Спать не хотелось. Не хотелось и глотать какую бы то ни было гадость. Лежать и смотреть в потолок было скучно, читать нечего…
Курт почти с ненавистью перевел взгляд на свое единственное чтение, морщась от свербящей боли и злясь на то, что даже сесть удобно не получается и все время кажется, что каждая неровность, каждая складка покрывала впивается, как брошенная на скамью связка железных прутьев, на которую ненароком бухнулся.
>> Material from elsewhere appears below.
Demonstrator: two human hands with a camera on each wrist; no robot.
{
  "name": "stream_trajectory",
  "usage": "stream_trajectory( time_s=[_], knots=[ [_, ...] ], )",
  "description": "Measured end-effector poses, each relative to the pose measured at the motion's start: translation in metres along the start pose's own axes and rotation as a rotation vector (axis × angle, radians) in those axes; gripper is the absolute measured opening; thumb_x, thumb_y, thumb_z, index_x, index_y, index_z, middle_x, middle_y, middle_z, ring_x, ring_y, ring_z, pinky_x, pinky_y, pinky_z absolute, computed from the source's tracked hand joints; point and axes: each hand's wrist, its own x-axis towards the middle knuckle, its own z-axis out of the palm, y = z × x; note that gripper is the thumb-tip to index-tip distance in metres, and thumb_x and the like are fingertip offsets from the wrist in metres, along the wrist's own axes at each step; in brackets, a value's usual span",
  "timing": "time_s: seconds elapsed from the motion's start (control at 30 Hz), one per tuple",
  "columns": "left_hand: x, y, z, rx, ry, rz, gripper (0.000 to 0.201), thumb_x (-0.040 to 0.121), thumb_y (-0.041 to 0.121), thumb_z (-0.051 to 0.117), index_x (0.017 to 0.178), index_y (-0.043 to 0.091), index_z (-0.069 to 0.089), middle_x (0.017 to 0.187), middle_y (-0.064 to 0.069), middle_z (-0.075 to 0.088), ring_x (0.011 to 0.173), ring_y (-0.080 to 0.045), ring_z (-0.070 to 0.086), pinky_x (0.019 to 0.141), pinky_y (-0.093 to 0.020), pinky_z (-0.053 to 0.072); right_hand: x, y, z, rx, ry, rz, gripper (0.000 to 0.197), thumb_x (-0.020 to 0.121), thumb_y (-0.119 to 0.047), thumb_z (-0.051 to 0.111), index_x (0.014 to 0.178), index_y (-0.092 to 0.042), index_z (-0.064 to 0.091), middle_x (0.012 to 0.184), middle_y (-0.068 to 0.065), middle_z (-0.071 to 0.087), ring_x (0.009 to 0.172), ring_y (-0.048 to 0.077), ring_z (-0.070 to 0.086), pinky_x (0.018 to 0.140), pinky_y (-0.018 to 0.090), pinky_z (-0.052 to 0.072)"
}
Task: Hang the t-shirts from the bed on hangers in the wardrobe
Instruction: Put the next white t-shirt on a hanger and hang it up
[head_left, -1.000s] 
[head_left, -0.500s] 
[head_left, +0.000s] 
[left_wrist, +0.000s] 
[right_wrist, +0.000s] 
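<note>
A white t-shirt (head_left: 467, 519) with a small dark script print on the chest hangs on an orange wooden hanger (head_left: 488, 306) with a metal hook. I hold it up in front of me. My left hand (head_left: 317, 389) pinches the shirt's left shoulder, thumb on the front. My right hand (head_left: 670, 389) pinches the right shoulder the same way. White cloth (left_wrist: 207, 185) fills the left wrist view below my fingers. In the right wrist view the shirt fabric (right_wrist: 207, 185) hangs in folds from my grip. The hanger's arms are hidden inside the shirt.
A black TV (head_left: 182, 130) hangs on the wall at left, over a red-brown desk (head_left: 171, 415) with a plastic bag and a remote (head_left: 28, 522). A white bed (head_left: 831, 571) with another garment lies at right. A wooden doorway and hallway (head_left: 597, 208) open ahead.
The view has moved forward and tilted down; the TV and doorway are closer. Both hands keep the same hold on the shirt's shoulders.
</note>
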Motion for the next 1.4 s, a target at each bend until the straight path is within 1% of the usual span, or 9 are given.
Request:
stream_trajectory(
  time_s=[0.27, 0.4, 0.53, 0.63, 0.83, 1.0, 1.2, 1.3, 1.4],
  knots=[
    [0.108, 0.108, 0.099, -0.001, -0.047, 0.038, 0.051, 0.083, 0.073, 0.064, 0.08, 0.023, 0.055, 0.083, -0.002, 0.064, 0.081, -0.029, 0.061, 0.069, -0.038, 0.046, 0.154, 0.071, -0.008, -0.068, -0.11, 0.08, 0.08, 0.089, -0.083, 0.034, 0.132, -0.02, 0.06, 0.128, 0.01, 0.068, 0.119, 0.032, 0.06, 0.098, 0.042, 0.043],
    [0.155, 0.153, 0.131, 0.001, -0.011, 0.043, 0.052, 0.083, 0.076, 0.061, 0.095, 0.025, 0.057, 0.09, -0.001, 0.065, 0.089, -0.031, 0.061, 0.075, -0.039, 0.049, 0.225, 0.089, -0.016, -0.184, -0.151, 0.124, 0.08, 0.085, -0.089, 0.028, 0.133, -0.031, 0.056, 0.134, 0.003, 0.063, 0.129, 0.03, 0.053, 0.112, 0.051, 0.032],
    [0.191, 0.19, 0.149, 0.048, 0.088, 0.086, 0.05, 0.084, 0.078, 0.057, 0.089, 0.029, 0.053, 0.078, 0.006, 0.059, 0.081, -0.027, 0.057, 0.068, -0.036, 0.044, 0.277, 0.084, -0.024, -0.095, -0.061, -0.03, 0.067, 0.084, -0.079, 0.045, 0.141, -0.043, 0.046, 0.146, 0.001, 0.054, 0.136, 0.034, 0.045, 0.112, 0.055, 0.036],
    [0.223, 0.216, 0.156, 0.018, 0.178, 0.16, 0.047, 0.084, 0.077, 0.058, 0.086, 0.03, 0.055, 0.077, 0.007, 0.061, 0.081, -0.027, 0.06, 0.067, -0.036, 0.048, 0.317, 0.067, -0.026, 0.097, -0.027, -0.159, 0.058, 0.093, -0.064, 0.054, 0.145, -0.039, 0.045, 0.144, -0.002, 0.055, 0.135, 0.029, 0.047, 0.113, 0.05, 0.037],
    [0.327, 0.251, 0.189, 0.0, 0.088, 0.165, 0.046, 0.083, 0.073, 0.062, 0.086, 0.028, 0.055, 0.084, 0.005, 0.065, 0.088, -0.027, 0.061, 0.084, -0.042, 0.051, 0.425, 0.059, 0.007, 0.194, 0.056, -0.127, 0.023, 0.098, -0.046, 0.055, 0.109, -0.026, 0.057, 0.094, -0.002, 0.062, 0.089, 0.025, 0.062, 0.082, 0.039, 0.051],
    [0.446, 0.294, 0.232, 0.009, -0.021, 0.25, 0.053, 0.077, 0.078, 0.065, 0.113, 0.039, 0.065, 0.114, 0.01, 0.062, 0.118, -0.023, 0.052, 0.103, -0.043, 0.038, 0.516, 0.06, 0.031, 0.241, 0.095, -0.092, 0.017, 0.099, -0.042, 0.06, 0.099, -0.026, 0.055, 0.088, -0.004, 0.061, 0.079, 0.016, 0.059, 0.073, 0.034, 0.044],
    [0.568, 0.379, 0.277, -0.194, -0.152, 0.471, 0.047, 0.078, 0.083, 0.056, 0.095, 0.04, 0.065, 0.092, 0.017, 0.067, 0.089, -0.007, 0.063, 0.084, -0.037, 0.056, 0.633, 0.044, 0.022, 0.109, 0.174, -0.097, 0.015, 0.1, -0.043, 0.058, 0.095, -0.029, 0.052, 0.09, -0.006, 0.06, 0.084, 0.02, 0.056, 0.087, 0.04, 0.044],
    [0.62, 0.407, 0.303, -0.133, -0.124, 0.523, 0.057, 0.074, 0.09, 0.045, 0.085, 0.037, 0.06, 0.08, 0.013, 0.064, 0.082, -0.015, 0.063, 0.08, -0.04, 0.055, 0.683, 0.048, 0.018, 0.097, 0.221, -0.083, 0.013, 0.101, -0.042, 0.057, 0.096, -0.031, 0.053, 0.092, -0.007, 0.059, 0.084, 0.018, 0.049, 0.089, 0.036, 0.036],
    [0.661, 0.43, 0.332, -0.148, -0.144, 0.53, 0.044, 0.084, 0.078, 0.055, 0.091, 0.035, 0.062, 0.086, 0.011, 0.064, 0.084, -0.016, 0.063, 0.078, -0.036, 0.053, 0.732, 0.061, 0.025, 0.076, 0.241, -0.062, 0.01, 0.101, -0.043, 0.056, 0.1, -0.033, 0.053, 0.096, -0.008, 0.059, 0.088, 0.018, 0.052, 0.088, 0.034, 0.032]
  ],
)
Все нарастающее раздражение стало вычленять из окружающего мелкие неприятные детали — чей-то громкий голос с улицы, хлопанье двери дома напротив или внизу, сквозняк, шевелящий листы на столе; Курт почувствовал, что начинает беситься. В голове словно засел покрытый шипами червь, все сильнее вгрызающийся в кость, не давая ни отрешиться от всего и просто перевести дух, ни думать о чем бы то ни было. Словно туман, какой бывает осенью у реки поутру — обволакивающий, липкий и мешающий двигаться. Словно ширма, отгородившая часть комнаты. Занавес, не дающий видеть, что делается в соседнем помещении. Бледный гобелен, прикрывший окно.